● **Prompt**
What lines of the material hold the string "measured"? Pull each of them out.

### Collected material

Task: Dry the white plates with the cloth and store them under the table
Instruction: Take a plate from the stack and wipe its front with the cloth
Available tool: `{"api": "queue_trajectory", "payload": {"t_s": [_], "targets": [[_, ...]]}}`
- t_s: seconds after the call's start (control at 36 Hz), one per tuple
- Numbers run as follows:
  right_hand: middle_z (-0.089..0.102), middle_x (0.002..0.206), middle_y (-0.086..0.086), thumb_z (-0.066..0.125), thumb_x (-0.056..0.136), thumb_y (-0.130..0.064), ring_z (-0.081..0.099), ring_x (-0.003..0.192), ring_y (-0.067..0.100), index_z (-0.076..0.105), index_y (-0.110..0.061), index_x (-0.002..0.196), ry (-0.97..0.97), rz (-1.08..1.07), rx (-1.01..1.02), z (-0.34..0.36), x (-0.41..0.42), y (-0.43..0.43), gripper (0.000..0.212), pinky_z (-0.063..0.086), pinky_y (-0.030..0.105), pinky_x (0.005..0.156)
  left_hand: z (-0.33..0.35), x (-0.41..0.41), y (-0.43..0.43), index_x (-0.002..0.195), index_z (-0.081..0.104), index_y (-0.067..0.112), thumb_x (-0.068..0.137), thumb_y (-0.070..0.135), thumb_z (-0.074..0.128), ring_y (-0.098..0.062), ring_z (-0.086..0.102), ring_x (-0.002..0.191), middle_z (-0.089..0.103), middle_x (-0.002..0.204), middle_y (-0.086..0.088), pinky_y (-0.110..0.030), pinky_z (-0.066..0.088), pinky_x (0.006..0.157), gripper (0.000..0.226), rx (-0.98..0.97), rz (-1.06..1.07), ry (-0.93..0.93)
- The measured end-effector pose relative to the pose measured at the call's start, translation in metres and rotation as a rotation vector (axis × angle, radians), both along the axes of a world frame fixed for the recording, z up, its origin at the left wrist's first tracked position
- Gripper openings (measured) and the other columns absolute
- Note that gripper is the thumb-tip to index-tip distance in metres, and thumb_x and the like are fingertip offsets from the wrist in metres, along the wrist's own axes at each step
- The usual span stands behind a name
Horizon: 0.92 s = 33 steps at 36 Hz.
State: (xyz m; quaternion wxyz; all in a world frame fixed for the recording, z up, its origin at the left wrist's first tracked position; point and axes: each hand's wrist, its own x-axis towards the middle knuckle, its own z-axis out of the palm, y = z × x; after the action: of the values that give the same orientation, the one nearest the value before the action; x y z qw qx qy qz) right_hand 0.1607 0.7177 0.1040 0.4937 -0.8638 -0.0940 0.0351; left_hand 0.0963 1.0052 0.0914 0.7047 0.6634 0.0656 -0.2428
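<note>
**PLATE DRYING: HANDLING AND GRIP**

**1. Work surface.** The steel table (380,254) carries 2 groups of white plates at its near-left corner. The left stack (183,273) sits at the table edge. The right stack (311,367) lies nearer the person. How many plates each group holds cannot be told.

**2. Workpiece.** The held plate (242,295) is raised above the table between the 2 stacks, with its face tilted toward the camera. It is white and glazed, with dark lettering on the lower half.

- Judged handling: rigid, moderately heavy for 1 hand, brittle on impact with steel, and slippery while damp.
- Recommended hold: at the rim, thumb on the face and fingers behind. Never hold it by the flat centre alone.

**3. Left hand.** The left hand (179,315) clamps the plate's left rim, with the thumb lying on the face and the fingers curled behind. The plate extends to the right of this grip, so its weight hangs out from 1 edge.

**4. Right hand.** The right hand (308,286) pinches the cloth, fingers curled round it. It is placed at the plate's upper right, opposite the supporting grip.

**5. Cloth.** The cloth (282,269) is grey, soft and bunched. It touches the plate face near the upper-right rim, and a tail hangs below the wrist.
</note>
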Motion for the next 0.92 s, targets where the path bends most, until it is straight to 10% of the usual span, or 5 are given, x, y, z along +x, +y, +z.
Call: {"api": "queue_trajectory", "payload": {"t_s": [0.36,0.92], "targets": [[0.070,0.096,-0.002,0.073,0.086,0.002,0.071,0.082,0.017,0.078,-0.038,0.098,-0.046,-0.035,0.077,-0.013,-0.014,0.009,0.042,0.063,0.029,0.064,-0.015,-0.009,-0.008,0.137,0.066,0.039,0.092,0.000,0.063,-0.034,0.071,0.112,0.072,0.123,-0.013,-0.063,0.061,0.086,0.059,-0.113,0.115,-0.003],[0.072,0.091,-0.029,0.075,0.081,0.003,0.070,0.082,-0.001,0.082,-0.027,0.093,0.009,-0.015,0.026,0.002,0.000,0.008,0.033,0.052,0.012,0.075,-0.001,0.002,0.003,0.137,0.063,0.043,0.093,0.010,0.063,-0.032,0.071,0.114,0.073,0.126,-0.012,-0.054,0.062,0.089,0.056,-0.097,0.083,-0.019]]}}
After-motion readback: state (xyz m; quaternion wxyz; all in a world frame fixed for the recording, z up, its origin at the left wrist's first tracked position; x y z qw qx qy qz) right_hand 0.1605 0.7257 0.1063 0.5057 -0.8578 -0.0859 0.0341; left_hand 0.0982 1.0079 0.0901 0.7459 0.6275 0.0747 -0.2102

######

● **Problem solution**
- The measured end-effector pose relative to the pose measured at the call's start, translation in metres and rotation as a rotation vector (axis × angle, radians), both along the axes of a world frame fixed for the recording, z up, its origin at the left wrist's first tracked position
- Gripper openings (measured) and the other columns absolute

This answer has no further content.